Ce qu’on peut voir dans le compte-rendu de RT.com de l’interview dans The View, c’est l’utilisation qui a été faite des deux erreurs de Gabbard par rapport à ses positions classiques, qui ont aussitôt été l’objet de tweets tandis que les autres segments du même interview où elle défendait ses positions traditionnelles sont passés à l’arrière-plan. Le conseil de Off-Guardian est certainement le bon : contre des interrogateurs hostiles, il est absolument nécessaire de répondre brutalement et abruptement, sans la moindre concession, sans la moindre explication trop complexe, pour rompre la question par une réponse coupante et sans ambiguïté. Gabbard peut le faire puisqu’elle a par ailleurs des alliés de poids (Carlson) qui la laissent s’exprimer sur d’autres plateformes à grande écoute. Il est évident qu’elle doit s’aguerrir au niveau de la communication, et même radicaliser son discours pour répondre à la radicalisation adverse quand la secoinde s'exprime. C’est là sa véritable chance de s’imposer comme candidate importante pour 2020, puisqu’elle portera alors les clefs d’un débat dont on sent bien qu’il ne demande qu’à s’ouvrir, sur la politiqueSystème de Washington (regime change et le reste).

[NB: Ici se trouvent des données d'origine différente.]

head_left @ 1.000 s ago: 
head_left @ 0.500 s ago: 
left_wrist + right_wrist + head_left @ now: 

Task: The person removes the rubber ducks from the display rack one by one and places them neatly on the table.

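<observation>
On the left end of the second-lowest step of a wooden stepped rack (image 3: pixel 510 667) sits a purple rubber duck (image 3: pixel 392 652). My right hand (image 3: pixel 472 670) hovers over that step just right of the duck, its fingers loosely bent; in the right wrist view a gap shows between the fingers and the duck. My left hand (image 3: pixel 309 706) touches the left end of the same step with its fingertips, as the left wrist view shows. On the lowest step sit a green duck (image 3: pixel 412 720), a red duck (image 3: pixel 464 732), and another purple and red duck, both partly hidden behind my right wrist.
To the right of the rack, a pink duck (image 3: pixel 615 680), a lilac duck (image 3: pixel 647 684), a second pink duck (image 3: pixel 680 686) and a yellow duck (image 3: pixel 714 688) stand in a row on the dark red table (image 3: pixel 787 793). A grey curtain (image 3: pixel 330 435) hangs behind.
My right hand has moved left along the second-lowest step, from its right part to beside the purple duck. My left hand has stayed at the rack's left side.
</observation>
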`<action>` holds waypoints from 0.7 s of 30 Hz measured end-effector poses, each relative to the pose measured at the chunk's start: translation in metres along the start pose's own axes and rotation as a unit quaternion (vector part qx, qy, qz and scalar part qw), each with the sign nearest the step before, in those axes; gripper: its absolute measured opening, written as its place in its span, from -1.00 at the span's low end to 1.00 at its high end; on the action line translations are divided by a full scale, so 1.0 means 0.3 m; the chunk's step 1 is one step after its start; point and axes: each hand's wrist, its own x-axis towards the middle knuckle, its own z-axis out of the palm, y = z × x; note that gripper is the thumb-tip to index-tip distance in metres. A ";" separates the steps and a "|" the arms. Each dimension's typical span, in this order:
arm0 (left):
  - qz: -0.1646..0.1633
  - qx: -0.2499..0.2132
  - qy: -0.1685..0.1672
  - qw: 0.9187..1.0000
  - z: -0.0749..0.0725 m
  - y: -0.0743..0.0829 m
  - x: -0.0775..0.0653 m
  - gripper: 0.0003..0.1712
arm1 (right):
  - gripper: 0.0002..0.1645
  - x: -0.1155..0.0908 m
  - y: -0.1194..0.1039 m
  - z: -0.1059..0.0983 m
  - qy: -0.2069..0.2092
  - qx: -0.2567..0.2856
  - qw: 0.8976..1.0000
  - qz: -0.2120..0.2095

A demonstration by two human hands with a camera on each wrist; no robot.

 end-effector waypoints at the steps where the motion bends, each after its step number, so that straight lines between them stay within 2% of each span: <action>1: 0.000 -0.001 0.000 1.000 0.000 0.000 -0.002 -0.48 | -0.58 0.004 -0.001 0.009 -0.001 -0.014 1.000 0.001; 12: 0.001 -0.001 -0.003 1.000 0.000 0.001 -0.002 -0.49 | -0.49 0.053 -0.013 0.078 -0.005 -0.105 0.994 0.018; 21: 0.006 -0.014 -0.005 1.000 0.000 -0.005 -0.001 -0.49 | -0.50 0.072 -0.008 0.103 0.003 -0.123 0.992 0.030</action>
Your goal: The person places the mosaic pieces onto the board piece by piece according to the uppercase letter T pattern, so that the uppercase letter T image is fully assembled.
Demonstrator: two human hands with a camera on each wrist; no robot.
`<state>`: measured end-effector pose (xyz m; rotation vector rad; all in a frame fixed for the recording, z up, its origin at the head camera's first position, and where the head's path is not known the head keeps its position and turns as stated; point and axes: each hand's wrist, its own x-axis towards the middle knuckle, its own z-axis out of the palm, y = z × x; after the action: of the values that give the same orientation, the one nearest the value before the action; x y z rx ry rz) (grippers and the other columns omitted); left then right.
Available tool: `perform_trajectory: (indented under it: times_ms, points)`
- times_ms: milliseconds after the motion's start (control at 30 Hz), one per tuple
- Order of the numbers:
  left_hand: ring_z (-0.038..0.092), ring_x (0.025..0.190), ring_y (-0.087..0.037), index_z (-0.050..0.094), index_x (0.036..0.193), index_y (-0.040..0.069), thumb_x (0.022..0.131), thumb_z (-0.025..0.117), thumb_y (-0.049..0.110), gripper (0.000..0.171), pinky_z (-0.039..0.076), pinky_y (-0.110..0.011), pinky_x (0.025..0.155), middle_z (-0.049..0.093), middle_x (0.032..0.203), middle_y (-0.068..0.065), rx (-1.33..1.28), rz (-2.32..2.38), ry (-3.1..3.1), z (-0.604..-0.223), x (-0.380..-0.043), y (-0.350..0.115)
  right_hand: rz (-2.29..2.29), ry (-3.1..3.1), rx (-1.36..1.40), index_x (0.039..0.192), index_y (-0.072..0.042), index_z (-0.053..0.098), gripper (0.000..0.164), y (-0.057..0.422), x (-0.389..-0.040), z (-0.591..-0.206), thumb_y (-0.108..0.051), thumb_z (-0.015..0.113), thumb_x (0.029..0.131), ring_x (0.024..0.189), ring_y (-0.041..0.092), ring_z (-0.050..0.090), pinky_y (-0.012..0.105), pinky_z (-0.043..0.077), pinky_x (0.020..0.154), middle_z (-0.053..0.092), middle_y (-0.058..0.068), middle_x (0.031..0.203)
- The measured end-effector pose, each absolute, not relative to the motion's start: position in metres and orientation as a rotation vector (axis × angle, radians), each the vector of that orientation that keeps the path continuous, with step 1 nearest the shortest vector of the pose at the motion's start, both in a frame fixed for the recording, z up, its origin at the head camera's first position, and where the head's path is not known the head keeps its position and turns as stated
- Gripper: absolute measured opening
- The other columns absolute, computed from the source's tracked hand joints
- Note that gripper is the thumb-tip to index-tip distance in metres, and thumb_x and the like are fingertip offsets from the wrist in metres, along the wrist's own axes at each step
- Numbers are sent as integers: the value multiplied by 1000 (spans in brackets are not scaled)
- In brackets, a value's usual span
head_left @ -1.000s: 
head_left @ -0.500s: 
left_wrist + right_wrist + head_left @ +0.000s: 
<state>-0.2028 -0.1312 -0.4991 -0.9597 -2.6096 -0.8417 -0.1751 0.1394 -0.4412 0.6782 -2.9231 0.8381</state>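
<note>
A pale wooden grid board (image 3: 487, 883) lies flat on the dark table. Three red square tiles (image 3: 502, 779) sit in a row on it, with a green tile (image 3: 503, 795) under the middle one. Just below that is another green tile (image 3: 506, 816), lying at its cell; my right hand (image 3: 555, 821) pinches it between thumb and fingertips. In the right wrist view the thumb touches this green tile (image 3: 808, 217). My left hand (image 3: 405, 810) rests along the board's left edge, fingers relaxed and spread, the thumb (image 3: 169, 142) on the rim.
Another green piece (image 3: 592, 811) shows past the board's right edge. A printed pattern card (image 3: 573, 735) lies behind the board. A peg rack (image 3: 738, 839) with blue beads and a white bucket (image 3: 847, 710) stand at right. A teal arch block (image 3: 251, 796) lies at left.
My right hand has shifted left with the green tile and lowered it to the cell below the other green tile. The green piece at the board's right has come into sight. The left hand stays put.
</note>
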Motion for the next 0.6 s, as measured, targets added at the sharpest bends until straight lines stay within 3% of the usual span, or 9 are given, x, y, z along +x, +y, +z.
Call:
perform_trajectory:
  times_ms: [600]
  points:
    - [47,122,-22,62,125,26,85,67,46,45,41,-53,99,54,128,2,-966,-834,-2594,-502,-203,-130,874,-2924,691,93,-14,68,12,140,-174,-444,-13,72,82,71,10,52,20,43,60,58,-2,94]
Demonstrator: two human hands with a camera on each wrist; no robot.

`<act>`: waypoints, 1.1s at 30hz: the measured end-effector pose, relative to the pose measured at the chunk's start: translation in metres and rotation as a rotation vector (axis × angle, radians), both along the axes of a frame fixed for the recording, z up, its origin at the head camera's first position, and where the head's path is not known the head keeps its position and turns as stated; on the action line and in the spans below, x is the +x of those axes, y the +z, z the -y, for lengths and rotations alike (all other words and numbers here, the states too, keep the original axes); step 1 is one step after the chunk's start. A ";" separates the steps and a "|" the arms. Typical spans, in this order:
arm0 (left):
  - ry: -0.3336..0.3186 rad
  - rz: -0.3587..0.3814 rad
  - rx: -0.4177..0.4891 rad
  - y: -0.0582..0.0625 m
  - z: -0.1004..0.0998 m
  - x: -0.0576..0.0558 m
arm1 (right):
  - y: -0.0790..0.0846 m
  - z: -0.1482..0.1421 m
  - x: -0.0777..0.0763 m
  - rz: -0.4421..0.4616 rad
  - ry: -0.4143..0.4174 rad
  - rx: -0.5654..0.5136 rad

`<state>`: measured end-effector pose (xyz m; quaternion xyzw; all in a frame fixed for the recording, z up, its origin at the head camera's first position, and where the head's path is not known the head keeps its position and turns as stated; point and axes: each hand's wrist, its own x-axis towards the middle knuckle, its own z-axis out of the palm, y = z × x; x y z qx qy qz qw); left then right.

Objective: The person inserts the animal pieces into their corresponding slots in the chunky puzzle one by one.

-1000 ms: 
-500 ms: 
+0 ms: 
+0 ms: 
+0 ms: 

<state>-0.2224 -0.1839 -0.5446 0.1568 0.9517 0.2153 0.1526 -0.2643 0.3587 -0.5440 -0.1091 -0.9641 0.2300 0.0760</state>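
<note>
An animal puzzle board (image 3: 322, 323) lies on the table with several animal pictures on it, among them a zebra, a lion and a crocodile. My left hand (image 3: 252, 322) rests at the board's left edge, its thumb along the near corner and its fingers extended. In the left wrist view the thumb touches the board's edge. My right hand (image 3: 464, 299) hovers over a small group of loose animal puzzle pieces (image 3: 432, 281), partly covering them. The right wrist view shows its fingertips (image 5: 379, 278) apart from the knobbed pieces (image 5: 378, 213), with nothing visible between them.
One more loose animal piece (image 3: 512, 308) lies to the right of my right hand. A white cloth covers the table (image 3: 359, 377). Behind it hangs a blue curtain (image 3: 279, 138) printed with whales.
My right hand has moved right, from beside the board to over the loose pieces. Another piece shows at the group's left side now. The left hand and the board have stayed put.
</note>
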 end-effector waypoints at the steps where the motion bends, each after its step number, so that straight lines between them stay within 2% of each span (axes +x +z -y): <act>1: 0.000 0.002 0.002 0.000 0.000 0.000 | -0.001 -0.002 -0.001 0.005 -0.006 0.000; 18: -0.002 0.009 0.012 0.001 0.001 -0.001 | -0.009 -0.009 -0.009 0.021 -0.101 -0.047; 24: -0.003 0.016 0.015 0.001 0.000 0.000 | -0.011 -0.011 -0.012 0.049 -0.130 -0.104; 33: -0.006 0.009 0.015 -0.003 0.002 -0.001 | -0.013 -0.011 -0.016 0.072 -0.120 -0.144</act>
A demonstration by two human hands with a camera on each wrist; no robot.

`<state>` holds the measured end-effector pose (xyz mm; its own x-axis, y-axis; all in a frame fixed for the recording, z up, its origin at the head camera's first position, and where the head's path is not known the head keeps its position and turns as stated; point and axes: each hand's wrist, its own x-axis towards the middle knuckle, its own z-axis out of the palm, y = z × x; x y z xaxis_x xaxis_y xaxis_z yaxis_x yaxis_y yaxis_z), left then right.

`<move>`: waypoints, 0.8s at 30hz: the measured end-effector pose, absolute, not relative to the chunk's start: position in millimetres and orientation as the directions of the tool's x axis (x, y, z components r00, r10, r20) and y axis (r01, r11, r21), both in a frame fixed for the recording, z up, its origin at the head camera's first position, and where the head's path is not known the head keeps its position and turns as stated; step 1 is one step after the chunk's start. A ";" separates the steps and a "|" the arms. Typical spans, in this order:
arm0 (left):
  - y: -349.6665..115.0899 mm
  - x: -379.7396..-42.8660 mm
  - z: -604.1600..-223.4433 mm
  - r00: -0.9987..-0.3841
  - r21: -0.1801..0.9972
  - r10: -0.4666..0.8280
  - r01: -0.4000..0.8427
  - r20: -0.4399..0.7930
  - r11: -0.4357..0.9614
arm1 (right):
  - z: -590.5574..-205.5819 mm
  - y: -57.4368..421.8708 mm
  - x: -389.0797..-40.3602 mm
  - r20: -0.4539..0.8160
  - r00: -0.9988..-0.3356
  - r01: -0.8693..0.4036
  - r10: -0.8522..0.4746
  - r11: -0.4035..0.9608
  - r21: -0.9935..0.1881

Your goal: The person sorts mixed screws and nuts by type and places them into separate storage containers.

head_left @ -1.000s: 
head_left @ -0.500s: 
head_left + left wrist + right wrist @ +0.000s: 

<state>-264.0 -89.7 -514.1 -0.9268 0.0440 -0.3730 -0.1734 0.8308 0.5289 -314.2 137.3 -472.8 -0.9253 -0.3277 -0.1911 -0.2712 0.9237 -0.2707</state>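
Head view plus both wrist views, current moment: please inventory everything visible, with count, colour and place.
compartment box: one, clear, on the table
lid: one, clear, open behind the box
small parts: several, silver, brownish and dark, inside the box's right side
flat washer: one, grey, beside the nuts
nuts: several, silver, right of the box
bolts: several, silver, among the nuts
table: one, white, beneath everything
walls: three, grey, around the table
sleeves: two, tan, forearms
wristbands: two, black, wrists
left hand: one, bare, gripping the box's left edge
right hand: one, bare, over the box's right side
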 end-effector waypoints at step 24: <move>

Il s’agit d’une des batailles de la communication essentielles de Washington, dans la perspective de l’élection USA-2020, et sans doute dans une situation qui n’a jamais été aussi favorable à cause du désordre washingtonien, de la confusion apportée par Trump, de l’apparition d’une nouvelle génération de parlementaires difficile à contrôler, des échecs de toutes les expéditions lancées jusqu’ici, etc. Par conséquent, il s’agit d’une opportunité pour Tulsi Gabbard, selon le bon usage qu’elle fera de son arme dialectique...Elle a fait la guerre en Irak, maintenant c’est la guerre de la communication.

Pour nous, c’est l’occasion d'observer si une personnalité politique armées de caractéristiques postmodernes (femme, diversitésans être semble-t-il elle-même postmoderne est mieux apte à percer le Système dans un point de sa structure fondamentale.